Methods: Between January and April 2017, interviews were conducted with 19 PWID who reported helping someone inject for the first time. Participants were recruited from two cohort studies enrolling HIV-positive and HIV-negative people who inject drugs.

Findings: PWID articulated moral dilemmas about assisting others with injecting. Participants described injection initiation assistance as a prohibited practice.
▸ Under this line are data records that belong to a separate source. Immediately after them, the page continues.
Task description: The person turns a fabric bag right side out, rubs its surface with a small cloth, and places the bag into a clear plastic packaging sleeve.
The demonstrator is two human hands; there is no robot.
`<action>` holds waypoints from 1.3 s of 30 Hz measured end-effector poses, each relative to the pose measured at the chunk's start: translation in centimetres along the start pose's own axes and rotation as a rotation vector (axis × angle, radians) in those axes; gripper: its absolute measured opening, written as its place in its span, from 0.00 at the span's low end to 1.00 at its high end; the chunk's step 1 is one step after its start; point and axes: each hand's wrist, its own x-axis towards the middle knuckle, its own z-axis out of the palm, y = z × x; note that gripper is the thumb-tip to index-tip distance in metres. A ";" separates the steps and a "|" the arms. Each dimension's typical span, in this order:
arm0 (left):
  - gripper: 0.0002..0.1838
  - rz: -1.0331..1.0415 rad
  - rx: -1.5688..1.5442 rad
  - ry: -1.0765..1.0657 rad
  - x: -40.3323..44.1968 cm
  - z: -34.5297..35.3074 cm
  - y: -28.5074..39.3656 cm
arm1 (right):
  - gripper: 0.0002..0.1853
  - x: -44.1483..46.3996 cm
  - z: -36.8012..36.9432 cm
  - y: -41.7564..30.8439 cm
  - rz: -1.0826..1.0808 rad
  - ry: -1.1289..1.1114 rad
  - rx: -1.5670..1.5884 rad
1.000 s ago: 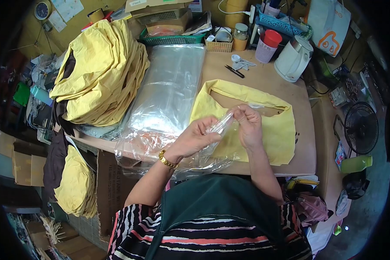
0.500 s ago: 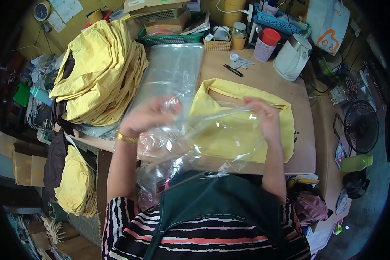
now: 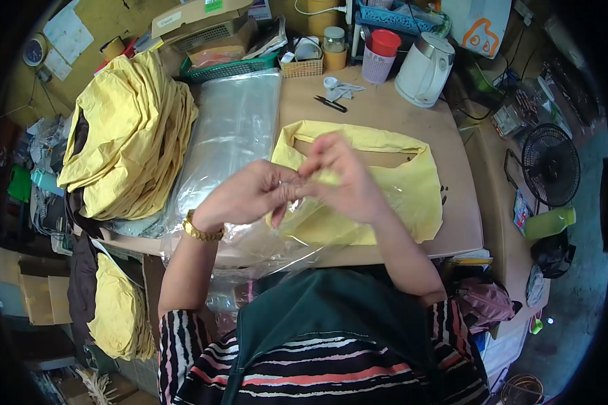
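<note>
My left hand [image 3: 250, 192], with a gold bracelet [image 3: 203, 228] at the wrist, is closed on the edge of a clear plastic bag [image 3: 250, 253]. The bag hangs down in front of me and partly over the yellow cloth bag [image 3: 398, 202], which lies flat on the table with its handle loop away from me. My right hand [image 3: 348, 182] meets the left over the cloth; motion blurs its fingers, so its hold on the plastic cannot be made out. Left of the cloth is a stack of clear plastic bags [image 3: 240, 108].
A tall pile of yellow cloth bags [image 3: 121, 135] stands at the left. Thread snips [image 3: 331, 103] lie behind the cloth bag. Along the back are a wicker basket [image 3: 302, 67], a red cup [image 3: 385, 42] and a white kettle [image 3: 424, 71]. A black fan [image 3: 550, 164] is at the right.
My hands were apart with the plastic stretched between them; now they have come together. My right hand has moved left. The view has shifted slightly.
</note>
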 end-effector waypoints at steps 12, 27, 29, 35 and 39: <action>0.17 -0.030 -0.247 0.159 -4.2 -8.4 -4.4 | 0.12 -4.2 -5.7 -0.3 0.066 -0.704 0.446; 0.17 0.278 -0.834 -0.051 -5.4 -7.9 -5.0 | 0.10 -6.4 -9.6 1.1 0.001 -0.820 0.689; 0.21 0.316 0.023 -0.354 -4.0 -8.3 -5.3 | 0.07 -9.1 -14.0 1.2 0.145 -0.515 0.806; 0.21 0.128 -0.780 0.180 -4.1 -7.3 -6.6 | 0.15 -6.6 -11.8 -1.2 0.591 -0.583 -0.043; 0.15 0.128 -0.310 -0.217 -3.9 -4.9 -9.1 | 0.17 -6.3 -13.0 2.7 0.360 0.582 0.901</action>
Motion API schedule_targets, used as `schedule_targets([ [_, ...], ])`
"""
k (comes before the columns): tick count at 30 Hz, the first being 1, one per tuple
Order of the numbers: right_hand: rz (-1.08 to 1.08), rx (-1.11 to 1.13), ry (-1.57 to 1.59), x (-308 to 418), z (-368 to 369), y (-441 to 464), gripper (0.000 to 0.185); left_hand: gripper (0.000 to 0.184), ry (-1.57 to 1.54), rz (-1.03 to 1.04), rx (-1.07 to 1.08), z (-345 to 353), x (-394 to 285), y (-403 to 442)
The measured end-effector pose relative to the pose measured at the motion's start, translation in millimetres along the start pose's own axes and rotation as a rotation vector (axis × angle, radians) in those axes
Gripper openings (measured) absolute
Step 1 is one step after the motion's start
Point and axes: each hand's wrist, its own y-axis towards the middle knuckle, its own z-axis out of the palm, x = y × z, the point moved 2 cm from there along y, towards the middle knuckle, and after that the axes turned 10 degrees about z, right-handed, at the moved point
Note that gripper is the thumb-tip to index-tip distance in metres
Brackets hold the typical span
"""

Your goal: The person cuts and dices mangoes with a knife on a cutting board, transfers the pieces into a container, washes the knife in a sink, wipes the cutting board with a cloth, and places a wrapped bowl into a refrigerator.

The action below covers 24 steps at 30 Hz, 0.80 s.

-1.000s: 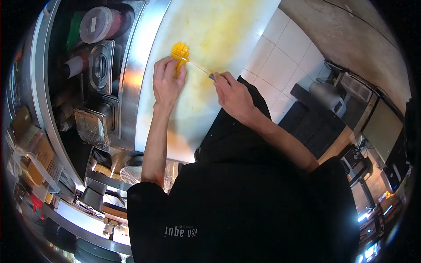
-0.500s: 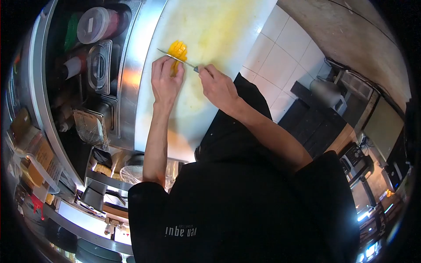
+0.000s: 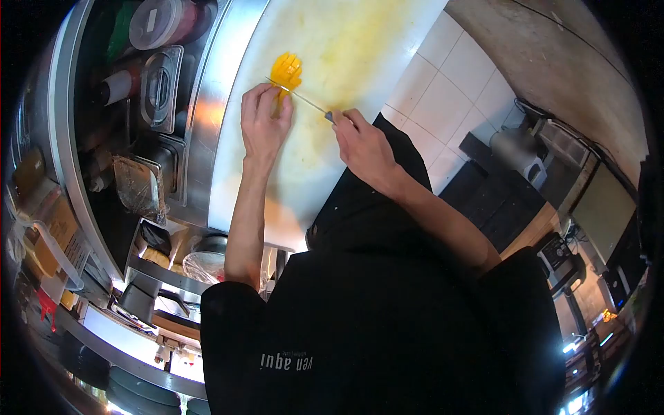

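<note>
A piece of yellow-orange fruit (image 3: pixel 286 67), partly cut into strips or chunks, lies on a white cutting board (image 3: pixel 304 180). My left hand (image 3: pixel 264 124) presses on its near part with bent fingers, which hide some of the flesh. In my right hand (image 3: pixel 365 149) is a small knife (image 3: pixel 308 100), gripped by its handle, fingers closed around it. Its thin blade points left and lies across the fruit, just beyond my left fingertips.
Left of the board runs a steel counter edge (image 3: pixel 223 76). Beyond it sit a lidded steel pan (image 3: pixel 161 90), a round plastic tub (image 3: pixel 153 24) and a container under plastic wrap (image 3: pixel 138 183). Yellow juice stains the board. White floor tiles (image 3: pixel 436 97) lie to the right.
My right hand and the knife have shifted right and slightly down, so less blade sticks out past the fruit on the left. My left hand stays on the fruit.
</note>
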Motion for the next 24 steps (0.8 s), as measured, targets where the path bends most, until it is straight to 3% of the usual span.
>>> schedule_targets([
  [14, 0.024, 0.067, -0.040, 8, 3, 3, 0.039, 0.023, 0.001, -0.024, 0.007, -1, -1, 0],
  [24, -0.009, -0.006, -0.019, 5, 24, 13, 0.033, 0.023, -0.041, -0.082, -0.009, 1, 0, 0],
])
However, narratives of participants’ own participation in injection initiation assistance suggested that the permissibility of this practice was not static, but rather negotiated in relation to socially-situated expectations around practicing inter-personal responsibility. Changes to the drug supply stemming from the proliferation of fentanyl heightened participant’s feelings of moral culpability and criminal liability in the event that an overdose occurred. These concerns existed in tension with protecting novice injectors from harms associated with an increasingly potent and unpredictable drug supply by providing injection assistance and supervision. Assisting novice injectors was therefore seen as a form of harm reduction to prevent them from using alone or engaging in riskier injection practices.

Conclusions: Efforts to prevent transitions to injection drug use must be balanced with ensuring novice injectors have access to safer injecting environments. Structural interventions reducing vulnerability of novice injectors should be prioritized, including the implementation of supervised injection sites allowing for assisted injection, Good Samaritan laws, and policy changes conducive to a safer drug supply.